The Arbor Day Foundation has again awarded Appalachian State University its Tree Campus USA distinction — a title the university has held since 2014.

The Tree Campus USA program recognizes higher education institutions and their leaders for promoting healthy trees and engaging students, faculty and staff in the spirit of conservation.

To honor its continued commitment to protecting and preserving trees, as well as the upcoming Arbor Day on Friday, April 26, the university will plant 25 new trees near Walker Hall as part of its Earth Month celebration. The tree species to be planted are dogwood, hawthorn, blue Atlas cedar, ginkgo, sweet gum, redbud, tulip poplar and bald Cyprus.

To obtain the Tree Campus distinction, Appalachian had to meet the five core standards for sustainable campus forestry required by the program:

  • Establish a tree advisory committee.
  • Present evidence of a care plan for campus trees.
  • Dedicate annual expenditures for its campus tree program.
  • Hold an Arbor Day observance.
  • Sponsor student service-learning projects.

Additionally, Appalachian has joined the foundation’s new Time for Trees initiative, in which 5 million tree planters commit to plant 100 million trees in forests and communities worldwide by 2022 — the 150th anniversary of Arbor Day.

Appalachian arborist Chris Erickson said, “It’s so important that we are replacing trees on campus as well as adding to our inventory.”

He added, “The most important thing we have been doing in the last decade or so in regard to planting trees on campus is really considering everything that goes into having a long-lived tree. This includes all aspects of picking the right tree for the location, but also choosing the right planting locations that could host trees for long into the future.”

Dr. Mike Madritch, associate professor and assistant chair in the Department of Biology, shared several reasons for planting campus trees: Trees offer shade, help stabilize banks, supply shelter from wind and provide some carbon storage.

He said, “Over the years, Appalachian students, staff and faculty have planted hundreds of trees on campus. What’s most impressive to me is that they took the effort to plant those trees to benefit people 10, 20 or 30 years from now.
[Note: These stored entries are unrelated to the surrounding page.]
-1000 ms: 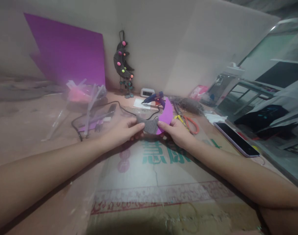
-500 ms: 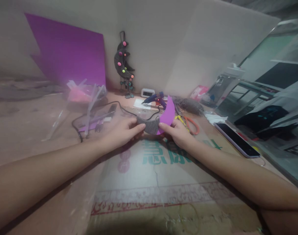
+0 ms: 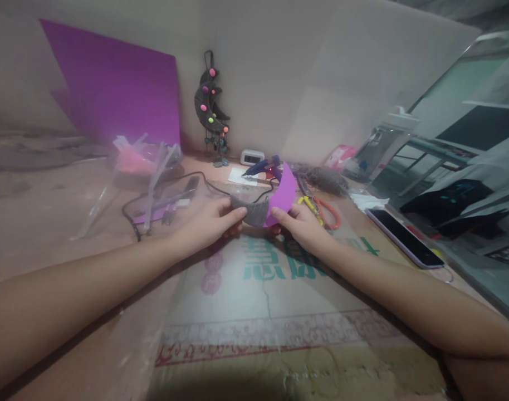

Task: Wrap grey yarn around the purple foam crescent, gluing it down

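Note:
Both hands hold one purple crescent cut-out point(image 3: 283, 194) just above a flattened cardboard sheet point(image 3: 271, 295). Its left half is wrapped in grey yarn point(image 3: 251, 210). My left hand point(image 3: 210, 223) pinches the yarn-covered tip with thumb and fingers. My right hand point(image 3: 304, 225) pinches the crescent where the yarn ends and the bare purple begins. The bare purple tip points up and away from me.
A blue glue gun point(image 3: 263, 166) with its black cord lies behind the crescent. Scissors point(image 3: 321, 209), a grey yarn bundle point(image 3: 323, 179) and a phone point(image 3: 405, 236) sit to the right. A finished moon ornament point(image 3: 211, 106), purple sheet point(image 3: 116, 89) and glue sticks point(image 3: 154, 172) stand left.
The crescent has tilted a little, its purple tip rising and swinging slightly left. Both hands keep their grip and have barely shifted.

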Motion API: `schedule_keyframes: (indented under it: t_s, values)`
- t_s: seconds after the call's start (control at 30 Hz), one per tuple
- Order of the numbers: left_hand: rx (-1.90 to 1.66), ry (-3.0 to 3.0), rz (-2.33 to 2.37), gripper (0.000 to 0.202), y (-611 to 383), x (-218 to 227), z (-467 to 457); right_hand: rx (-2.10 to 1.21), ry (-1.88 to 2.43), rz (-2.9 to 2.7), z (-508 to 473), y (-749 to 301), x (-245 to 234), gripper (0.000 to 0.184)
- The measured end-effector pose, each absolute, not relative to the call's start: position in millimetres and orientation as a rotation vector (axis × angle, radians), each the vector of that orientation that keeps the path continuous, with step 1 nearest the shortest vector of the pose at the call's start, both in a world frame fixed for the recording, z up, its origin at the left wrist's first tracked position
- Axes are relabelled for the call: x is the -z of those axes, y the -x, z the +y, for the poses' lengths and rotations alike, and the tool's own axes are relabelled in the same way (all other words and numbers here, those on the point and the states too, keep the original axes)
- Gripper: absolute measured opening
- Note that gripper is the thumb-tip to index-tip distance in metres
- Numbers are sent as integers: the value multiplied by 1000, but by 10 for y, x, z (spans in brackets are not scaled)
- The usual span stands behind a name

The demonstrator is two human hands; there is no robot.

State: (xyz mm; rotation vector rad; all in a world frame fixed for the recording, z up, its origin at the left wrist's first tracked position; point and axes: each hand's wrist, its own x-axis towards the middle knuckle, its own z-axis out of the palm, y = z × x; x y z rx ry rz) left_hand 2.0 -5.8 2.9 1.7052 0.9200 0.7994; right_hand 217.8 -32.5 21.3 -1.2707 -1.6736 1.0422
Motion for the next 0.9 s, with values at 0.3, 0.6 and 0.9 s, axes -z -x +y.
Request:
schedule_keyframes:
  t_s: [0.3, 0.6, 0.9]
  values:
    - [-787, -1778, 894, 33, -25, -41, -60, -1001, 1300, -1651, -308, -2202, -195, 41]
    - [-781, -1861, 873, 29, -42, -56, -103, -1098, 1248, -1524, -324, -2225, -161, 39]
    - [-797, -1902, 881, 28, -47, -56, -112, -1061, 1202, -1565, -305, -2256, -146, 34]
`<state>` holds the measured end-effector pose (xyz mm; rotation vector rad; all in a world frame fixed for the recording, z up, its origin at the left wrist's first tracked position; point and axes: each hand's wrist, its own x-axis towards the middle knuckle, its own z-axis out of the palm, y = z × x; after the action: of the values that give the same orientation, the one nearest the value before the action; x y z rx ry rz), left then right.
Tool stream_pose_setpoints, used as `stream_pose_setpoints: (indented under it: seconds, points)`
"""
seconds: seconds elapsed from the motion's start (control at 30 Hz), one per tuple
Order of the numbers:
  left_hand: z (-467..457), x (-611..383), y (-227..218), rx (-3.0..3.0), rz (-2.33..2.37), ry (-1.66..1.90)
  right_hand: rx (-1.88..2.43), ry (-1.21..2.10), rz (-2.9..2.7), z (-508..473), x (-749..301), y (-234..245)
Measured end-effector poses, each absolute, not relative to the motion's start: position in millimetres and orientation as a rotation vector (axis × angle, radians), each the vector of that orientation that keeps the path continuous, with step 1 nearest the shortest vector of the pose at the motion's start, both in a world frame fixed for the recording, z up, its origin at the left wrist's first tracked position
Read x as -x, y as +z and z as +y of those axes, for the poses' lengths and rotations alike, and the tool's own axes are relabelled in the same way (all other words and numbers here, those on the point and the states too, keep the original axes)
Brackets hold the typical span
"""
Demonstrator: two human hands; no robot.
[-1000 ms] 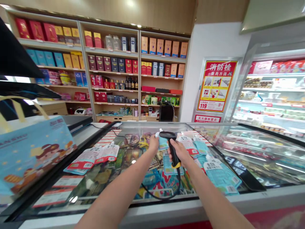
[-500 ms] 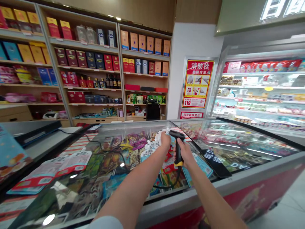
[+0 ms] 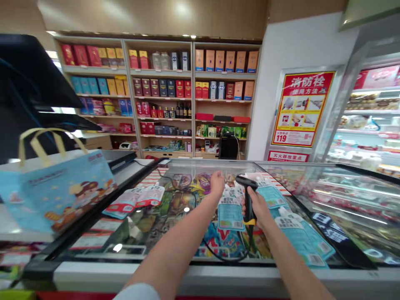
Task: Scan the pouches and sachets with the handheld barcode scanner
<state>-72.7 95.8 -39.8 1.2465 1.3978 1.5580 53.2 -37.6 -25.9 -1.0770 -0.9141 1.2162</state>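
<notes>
My right hand (image 3: 256,206) is wrapped round the grip of a black and yellow barcode scanner (image 3: 249,204), held upright above the glass freezer lid. A dark cable loops down from its base. My left hand (image 3: 218,183) hovers over the lid to the scanner's left, fingers curled in, with nothing visible in them. Just below and between the hands lies a blue spouted pouch (image 3: 230,216) with a white top. More blue pouches (image 3: 304,237) lie on the lid right of my right hand. Red and white spouted pouches (image 3: 136,201) lie to the left.
A blue paper bag (image 3: 62,187) with yellow handles stands at the left, below a dark monitor (image 3: 31,79). A black strip (image 3: 340,239) with white lettering lies along the lid's right part. Shelves of boxes (image 3: 162,87) and a red fire-hydrant sign (image 3: 303,108) are behind.
The view has turned left, bringing the paper bag and monitor in. My left hand has come away from the white-topped pouches toward the left. My right hand keeps hold of the barcode scanner.
</notes>
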Motion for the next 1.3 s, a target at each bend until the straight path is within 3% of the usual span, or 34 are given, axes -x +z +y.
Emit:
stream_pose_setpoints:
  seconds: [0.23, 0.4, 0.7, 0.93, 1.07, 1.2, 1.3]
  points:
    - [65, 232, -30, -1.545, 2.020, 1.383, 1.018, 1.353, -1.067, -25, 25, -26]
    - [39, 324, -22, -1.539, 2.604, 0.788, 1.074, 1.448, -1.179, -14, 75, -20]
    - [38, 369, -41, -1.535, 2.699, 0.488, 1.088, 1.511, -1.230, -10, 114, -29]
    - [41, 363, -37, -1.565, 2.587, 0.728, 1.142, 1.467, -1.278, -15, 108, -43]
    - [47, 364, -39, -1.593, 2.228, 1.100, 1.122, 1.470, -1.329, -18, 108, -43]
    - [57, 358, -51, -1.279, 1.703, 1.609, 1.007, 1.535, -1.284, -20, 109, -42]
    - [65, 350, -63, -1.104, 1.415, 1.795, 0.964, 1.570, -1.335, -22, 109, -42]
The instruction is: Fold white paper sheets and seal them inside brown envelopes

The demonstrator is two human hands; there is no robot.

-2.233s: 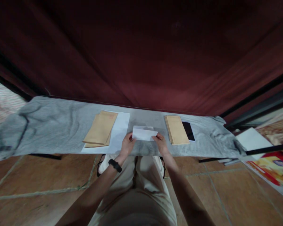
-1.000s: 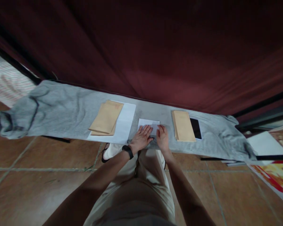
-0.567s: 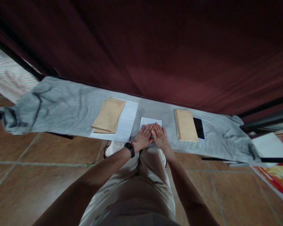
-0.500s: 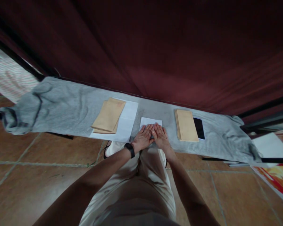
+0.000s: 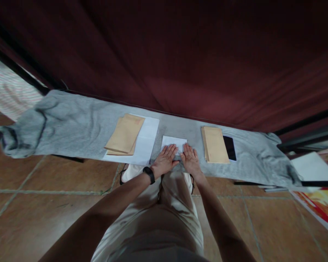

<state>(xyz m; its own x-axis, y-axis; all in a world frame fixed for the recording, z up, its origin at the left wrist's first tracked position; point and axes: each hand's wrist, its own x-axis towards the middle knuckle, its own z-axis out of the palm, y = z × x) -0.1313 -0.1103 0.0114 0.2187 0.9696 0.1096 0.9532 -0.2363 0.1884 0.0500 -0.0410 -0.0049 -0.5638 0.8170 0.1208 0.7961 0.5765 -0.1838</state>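
Note:
A folded white paper [image 5: 172, 141] lies on the grey cloth [image 5: 71, 127] that covers a narrow table. My left hand [image 5: 165, 159], with a black band on its wrist, lies flat on the paper's near left part, fingers stretched out. My right hand [image 5: 190, 159] lies flat beside it on the paper's near right edge, fingers spread. A small gap separates the two hands. Neither hand grips anything.
Left of the paper, tan envelopes [image 5: 125, 133] lie on a white sheet [image 5: 145, 145]. To the right sits a stack of tan envelopes [image 5: 214, 144] next to a black phone [image 5: 230, 147]. A dark red curtain [image 5: 180, 65] hangs behind. White and printed sheets [image 5: 317, 189] lie at the right.
Earlier both hands held the white paper up; they then laid it on the cloth and pressed it flat. In the last half second the hands slid slightly apart along the paper.

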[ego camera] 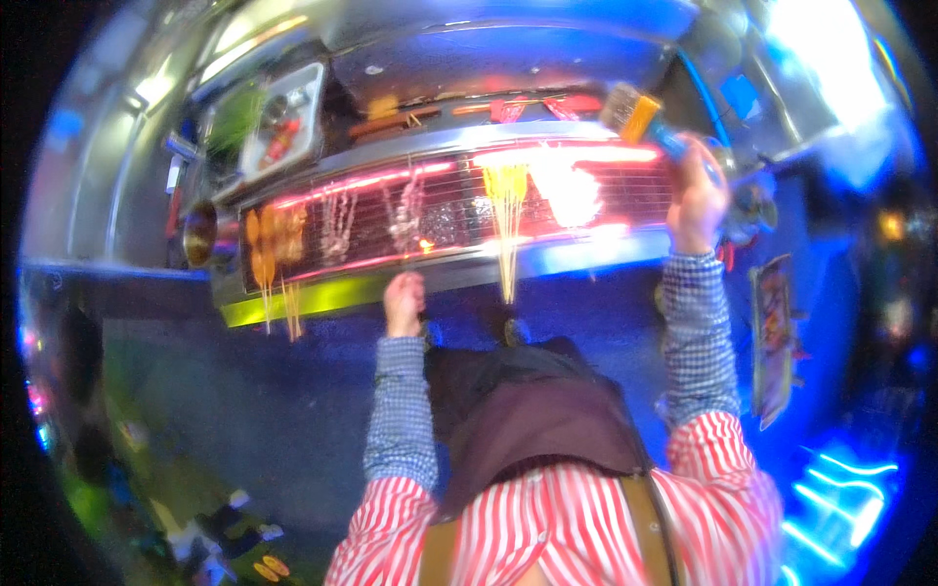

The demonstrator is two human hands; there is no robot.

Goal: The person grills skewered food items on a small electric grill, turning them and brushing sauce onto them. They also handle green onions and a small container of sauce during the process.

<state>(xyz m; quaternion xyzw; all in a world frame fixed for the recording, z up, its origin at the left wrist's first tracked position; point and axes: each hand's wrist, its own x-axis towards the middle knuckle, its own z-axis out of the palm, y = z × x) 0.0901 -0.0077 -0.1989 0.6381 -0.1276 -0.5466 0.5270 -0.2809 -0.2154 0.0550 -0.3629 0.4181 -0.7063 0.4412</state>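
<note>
A long grill (440,205) with glowing red edges lies before me, bearing several groups of skewered food. My left hand (404,304) is closed at its near edge, around the ends of skewers (407,212) as far as the blur lets me tell. In my right hand (698,194), raised over the grill's right end, is a basting brush (648,124) with a blue handle and pale bristles. A bundle of yellow food skewers (506,190) lies right of my left hand, sticks pointing towards me. Brownish skewers (264,242) rest at the left end.
Behind the grill at left stands a white tray (319,95) with red items. A round metal container (200,233) sits by the grill's left end. Red-and-pink packets or items (509,110) lie on the ledge behind. A narrow tray (773,340) is off to the right.
</note>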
“Cutting trees is fast, but growing them takes a long-term commitment. In urban settings, trees need maintenance — a tree on a heavily trafficked university campus is not the same as a tree growing in a forest,” he added.

According to the foundation:

  • 100 million trees can remove 578,000 tons of chemical pollution from the air, and forests provide 75% of Earth’s accessible fresh water by removing impurities and preventing erosion.
  • A single tree can absorb 48 pounds of carbon dioxide annually to help regulate climate.
  • Trees are a major pillar of the global economy. The timber sector generates $600 billion annually and 54.2 million jobs. Forests also contribute to the recreation and tourism industries.

Dan Lambe, president of the Arbor Day Foundation, said, “It can be easy to take trees for granted, but they are absolutely critical to maintaining balance on our planet — supporting clean air and water, healthy food and a livable climate.”